# # Chapter 2 Multi-armed Bandits

### Important Points
* True value of the action is the mean reward when the action is taken overtime
* True value can be found using the expectation formula
* For k-armed bandit problem, each K actions has an expected/mean reward := Value of the action ($q_*(a)$)
* $q_*(a) =  E [R_t|A_t=a]$, is the value but in most of the cases we don't know this value
* So we use Action-Value methods <- Esitmates the value of the action and use it to take decision.
* $Q_t(a)=\frac{\sum_{i=1}^{t-1} R_i \cdot 1_{A_i=a}}{\sum_{i=1}^{t-1}1_{A_i=a}}$
* Alternatively, $Q_{n+1} = \frac{\sum_{i=1}^{n} R_i}{n}$
* Now based on the $Q_t(a)$ at time step t, we can choose the best action as $A_t =  argmax_a Q_t(a)$
* We can expand the alternative defination of expected value as $Q_{n+1} = Q_n + \frac{R_n-Q_n}{n}$
* In general form, newEstimate <- oldEstimate + stepSize [Target - oldEstimate]


### Simple Bandit Algorithm Pseudocode
* For all actions, initialize $Q(a)\leftarrow 0, N(a)\leftarrow 0$ where N(a) is the number of times the action a has been selected
* While True:
    + $A \leftarrow argmax_a Q(a)$ with probability 1-$\epsilon$ or a random action with probability $\epsilon$
    + $R \leftarrow bandit(A)$ // Reward signal from the environment/bandit
    + $N(A)\leftarrow N(A) + 1$
    + $Q(A)\leftarrow Q(A) + \frac{R - Q(A)}{N(A)}$

In [19]:
# Simple bandit algorithm for k = 10 based on the Pseudo code above
# Import statement
import numpy as np

# Define the random state for consistent results
random = np.random.RandomState(123)

# Bandit class which a normal distribution
class Bandit:
    # Initialize
    def __init__(self, id):
        self.id = id
        # self.sd = random.randint(1,5,1)[0]
        self.sd = random.choice([1, 5, 10, 20])
        self.mean = random.choice([1, 5, 10, 20])
    
    # For printing the object
    #def __repr__(self):
    #    print (self.mean)
    #    print (self.sd)
    
    # Generate reward for playing this bandit    
    def step(self):
        return random.normal(self.mean, self.sd, 1)[0]



# Define k
k = 10

# Initialize numpy array of Q and N
q_a = np.zeros(k)
n_a = np.zeros(k)

# Define epsilon
epsilon = 0.01

# Construct k bandits
bandits = []
for i in range(k):
    bandits.append(Bandit(i))

# Main loop    
for step in range(2000):
    # Explotitation
    if random.rand() < (1 - epsilon):
        indx = np.argmax(q_a)
        
        # Check if there are multiple max values
        results = q_a[:]==q_a[indx]
        
        # If there are multiple max values choose the max arg at random
        if np.sum(results*1)>1:
            action = random.choice(np.argwhere(results==True).flatten())
        else:
            action = indx
    
    # Exploration
    else:
        # Make the action choice at random
        action = random.choice(range(0,k))
    
    # Get the reward from bandit for playing that action
    reward = bandits[action].step()
    
    # Increment the N_A array for taking that action
    n_a[action] += 1
    
    # Update the Q_A / estimate in incremental fashion
    # newEstimate <- oldEstimate + stepSize * [Target - oldEstimate]
    q_a[action] = q_a[action] + (reward - q_a[action])/n_a[action]
        
# Print the value of the array to see if everything looks good        
print ('Mean Value Estimate', q_a)
print ('Action count', n_a)
print ([(bandit.mean,bandit.sd) for bandit in bandits])

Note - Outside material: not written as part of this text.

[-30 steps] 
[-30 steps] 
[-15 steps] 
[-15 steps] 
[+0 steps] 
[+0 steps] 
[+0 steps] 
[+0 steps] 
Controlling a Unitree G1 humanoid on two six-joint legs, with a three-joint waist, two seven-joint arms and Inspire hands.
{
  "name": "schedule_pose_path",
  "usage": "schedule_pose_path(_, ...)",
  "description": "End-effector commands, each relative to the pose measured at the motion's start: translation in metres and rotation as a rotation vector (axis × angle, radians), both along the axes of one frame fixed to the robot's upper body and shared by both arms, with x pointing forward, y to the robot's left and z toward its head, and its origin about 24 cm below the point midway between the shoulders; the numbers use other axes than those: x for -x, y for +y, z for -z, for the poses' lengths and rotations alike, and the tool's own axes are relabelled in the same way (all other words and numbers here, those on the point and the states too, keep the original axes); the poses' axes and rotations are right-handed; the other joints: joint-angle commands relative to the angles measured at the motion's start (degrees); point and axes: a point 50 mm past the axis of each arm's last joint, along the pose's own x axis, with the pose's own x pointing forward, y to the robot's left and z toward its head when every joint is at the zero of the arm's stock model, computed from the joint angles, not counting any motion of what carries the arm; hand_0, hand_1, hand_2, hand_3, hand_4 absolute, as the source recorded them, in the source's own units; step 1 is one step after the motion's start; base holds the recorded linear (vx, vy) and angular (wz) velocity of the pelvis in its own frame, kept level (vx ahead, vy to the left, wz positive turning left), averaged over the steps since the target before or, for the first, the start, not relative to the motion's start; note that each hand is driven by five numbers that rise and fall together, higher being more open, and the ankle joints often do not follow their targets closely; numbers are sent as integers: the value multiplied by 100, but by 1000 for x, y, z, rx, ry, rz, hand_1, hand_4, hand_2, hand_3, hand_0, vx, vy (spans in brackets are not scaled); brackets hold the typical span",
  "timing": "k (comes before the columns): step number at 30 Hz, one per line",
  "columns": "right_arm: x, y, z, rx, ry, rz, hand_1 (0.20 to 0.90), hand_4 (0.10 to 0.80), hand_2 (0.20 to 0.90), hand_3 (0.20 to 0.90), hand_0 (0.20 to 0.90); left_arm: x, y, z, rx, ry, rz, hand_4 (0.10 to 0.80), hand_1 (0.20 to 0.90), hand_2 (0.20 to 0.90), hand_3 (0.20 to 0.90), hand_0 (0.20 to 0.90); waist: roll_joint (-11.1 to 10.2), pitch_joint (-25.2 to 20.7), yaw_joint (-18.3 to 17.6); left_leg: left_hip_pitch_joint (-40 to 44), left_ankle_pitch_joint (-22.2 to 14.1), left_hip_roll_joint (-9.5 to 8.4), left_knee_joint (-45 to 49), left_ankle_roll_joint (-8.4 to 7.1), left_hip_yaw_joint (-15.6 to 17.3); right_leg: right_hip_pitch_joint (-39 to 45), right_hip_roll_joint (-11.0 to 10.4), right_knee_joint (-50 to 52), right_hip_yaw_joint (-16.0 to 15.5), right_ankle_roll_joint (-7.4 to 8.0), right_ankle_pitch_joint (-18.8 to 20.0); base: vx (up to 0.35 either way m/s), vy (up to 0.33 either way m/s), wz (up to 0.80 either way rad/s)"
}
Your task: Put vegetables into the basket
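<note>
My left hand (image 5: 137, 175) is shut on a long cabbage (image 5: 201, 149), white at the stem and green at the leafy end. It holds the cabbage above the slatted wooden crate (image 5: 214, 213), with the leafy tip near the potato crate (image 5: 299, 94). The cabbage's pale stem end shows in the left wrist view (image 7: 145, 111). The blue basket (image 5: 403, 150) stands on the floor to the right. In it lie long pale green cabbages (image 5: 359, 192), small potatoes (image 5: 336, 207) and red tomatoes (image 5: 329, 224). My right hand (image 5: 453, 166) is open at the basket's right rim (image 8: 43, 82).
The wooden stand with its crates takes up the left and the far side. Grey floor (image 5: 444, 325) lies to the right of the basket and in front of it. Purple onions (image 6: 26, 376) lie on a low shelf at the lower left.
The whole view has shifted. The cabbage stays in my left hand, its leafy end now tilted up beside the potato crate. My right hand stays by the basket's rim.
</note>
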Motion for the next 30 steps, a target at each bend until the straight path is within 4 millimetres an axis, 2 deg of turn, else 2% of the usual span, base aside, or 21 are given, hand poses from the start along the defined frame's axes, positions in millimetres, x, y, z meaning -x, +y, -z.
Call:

Mean Value Estimate [ 3.31432096 12.11662729  9.85018956 17.07896357  6.75562677  0.
  0.          4.85355053 19.94358169 -3.13060835]
Action count [   2.    8.    4.    2.    8.    0.    0.  107. 1866.    3.]
[(5, 10), (10, 10), (10, 1), (5, 10), (10, 20), (5, 20), (5, 10), (5, 1), (20, 10), (1, 5)]


### A simple bandit result discussion
The simple bandit algorithm did the correct choice by choosing the banding with mean 20 and standard deviation of 10 because it can gain the highest reward by playing this bandit. Furthermore, the mean value estimates shows the value estimate of 19.94 which is almost equal to the real mean value of 20. Thus, simple value exploitation did pretty good on this k-arm bandit task.